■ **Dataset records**
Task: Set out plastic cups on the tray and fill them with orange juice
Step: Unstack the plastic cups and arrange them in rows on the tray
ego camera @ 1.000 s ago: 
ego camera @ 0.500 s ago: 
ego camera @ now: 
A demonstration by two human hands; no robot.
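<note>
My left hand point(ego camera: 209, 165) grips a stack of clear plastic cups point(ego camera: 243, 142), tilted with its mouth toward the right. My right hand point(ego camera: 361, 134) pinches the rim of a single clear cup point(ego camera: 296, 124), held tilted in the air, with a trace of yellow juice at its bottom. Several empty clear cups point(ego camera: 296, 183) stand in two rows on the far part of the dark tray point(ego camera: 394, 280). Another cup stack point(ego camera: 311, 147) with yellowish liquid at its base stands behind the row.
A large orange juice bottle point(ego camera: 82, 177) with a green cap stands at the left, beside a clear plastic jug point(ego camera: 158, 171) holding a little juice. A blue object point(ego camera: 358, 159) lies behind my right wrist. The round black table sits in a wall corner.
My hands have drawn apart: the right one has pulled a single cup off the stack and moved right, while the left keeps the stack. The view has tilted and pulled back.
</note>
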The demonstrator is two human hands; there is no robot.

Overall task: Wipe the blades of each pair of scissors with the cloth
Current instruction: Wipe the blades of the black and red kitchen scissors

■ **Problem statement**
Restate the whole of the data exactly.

■ **Response area**
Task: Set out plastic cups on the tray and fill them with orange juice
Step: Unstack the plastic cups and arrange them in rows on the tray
ego camera @ 1.000 s ago: 
ego camera @ 0.500 s ago: 
ego camera @ now: 
A demonstration by two human hands; no robot.
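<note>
My left hand point(ego camera: 209, 165) grips a stack of clear plastic cups point(ego camera: 243, 142), tilted with its mouth toward the right. My right hand point(ego camera: 361, 134) pinches the rim of a single clear cup point(ego camera: 296, 124), held tilted in the air, with a trace of yellow juice at its bottom. Several empty clear cups point(ego camera: 296, 183) stand in two rows on the far part of the dark tray point(ego camera: 394, 280). Another cup stack point(ego camera: 311, 147) with yellowish liquid at its base stands behind the row.
A large orange juice bottle point(ego camera: 82, 177) with a green cap stands at the left, beside a clear plastic jug point(ego camera: 158, 171) holding a little juice. A blue object point(ego camera: 358, 159) lies behind my right wrist. The round black table sits in a wall corner.
My hands have drawn apart: the right one has pulled a single cup off the stack and moved right, while the left keeps the stack. The view has tilted and pulled back.
</note>
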The demonstrator is two human hands; there is no robot.

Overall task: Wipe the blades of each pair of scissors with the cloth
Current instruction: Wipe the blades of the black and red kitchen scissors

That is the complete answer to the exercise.